An Impressive Turnaround in U.S. Manufacturing Employment
by: Cliff Waldman, Chief Economist
If you were worried about a U.S. economic stall because of the weak first quarter GDP report, you should find some relief in the April jobs data. While the March payroll jobs number remains well below trend, there were 211,000 net payroll jobs added in April, consistent with the healthy gains seen in January and February. Supporting the picture of positive labor market momentum, the drop of 698,000 people working part-time for economic reasons is a sign of broad strengthening which may help the low labor force participation rate.
The sector-specific jobs numbers draw a picture of routs finished and routs started. With the 6,000 new factory-sector jobs in April, manufacturing employment has now increased for five consecutive months, with an average of 14,200 new jobs gained per month. This is an impressive turnaround from a particularly weak period. Overall, this is the most convincing evidence that the broad manufacturing picture is starting to show some real improvement from years of weakness. Modestly stronger global growth goes a long way for the U.S. manufacturing sector.
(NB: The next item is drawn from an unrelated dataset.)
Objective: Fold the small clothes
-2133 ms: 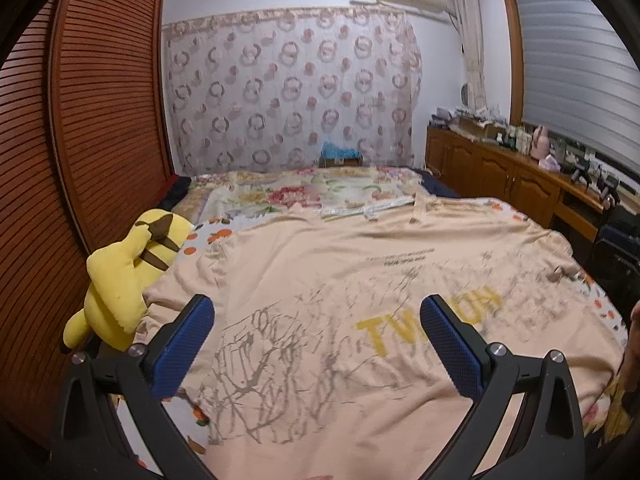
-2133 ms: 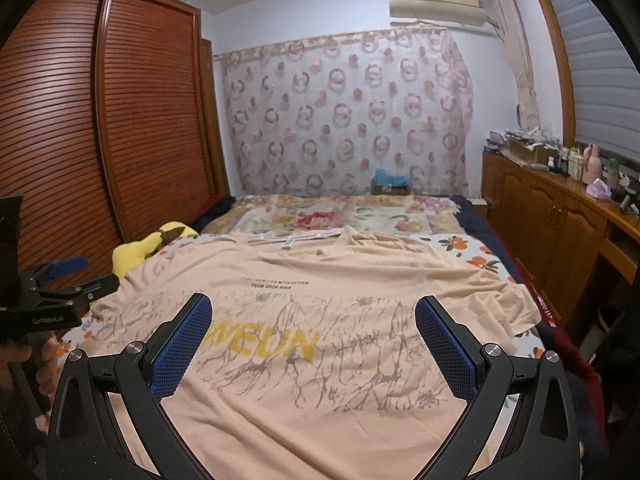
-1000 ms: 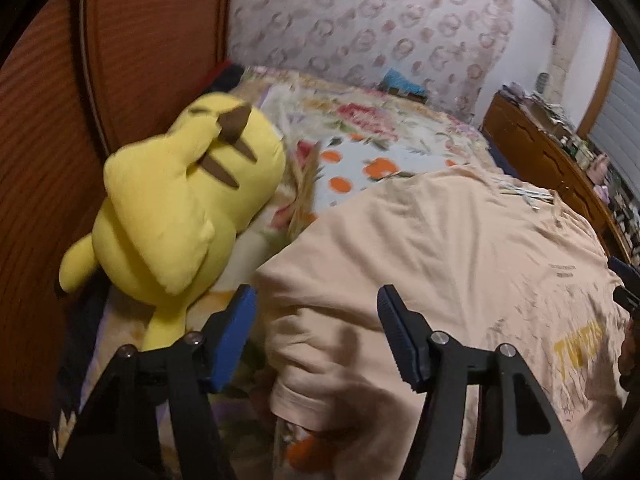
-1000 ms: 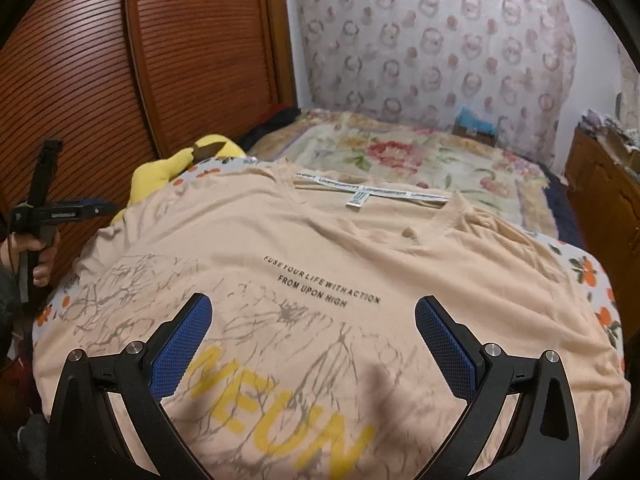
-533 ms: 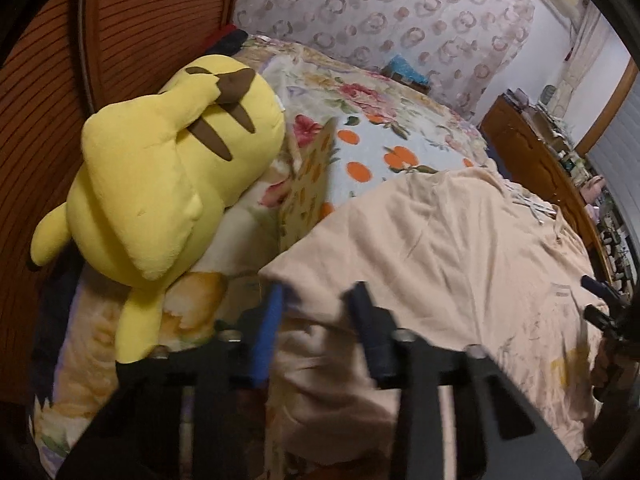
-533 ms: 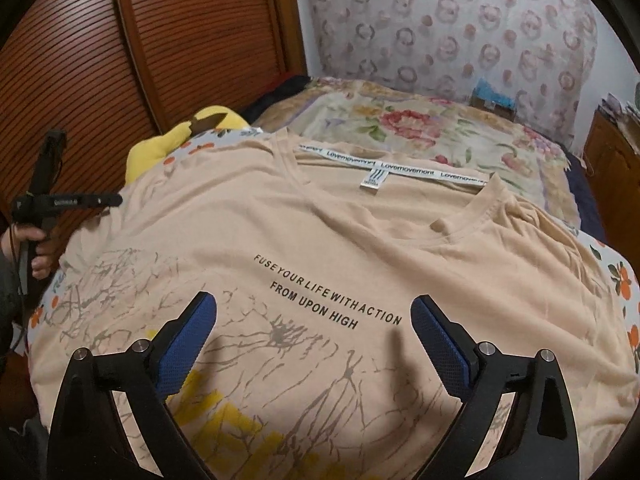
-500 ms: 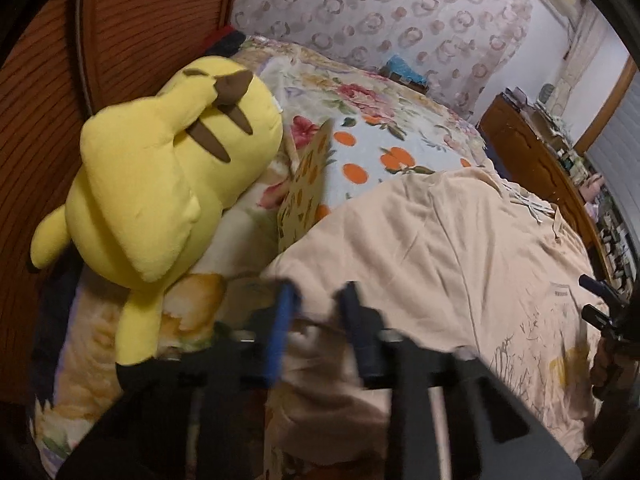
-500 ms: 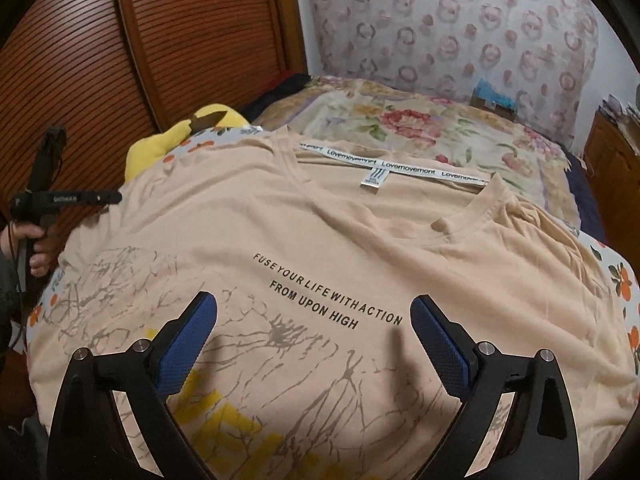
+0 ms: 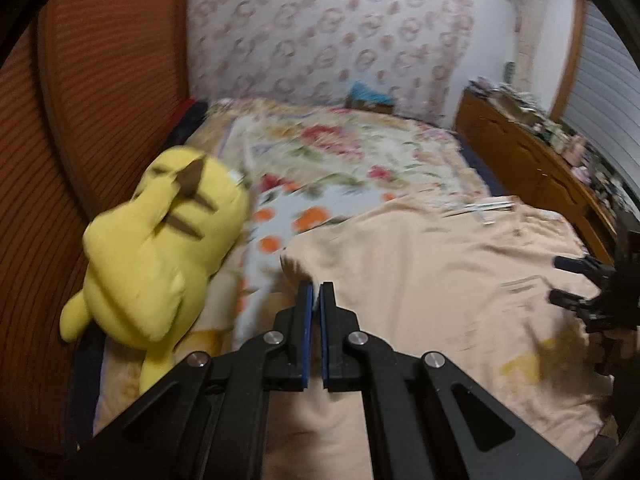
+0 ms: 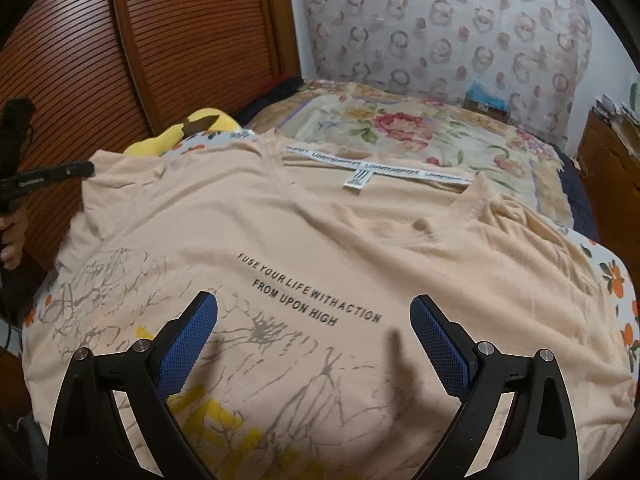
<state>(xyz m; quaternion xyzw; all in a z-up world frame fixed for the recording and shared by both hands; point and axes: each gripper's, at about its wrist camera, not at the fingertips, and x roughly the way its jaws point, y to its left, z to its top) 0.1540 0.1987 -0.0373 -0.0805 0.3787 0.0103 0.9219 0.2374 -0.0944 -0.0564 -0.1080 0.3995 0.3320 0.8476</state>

However, significant change is always a fact of economic advancement. The rout in the retail sector, born of long simmering forces gravitating retail trade toward a new supply and sales model, is a risk for the overall employment picture. Happily, things calmed in April as retail added 6,300 jobs, but this was after employment losses totaling 56,000 in February and March. Forecasters need to keep an eye on this ongoing story.
The gap between weak GDP and relatively strong jobs is, of course, due to the productivity problem. The report for the first quarter of 2017 was awful-showing an actual drop in productivity. This is an actual worldwide problem (not a data issue), and it needs attention if U.S. economic growth is ever going to exceed 2%. Down the road, persistently weak productivity performance will adversely affect economic growth, profits, the quality of jobs created, and wages.
For now, the U.S. jobs picture remains fundamentally positive in spite of a low participation rate, as the memory of difficult years clearly begins to fade.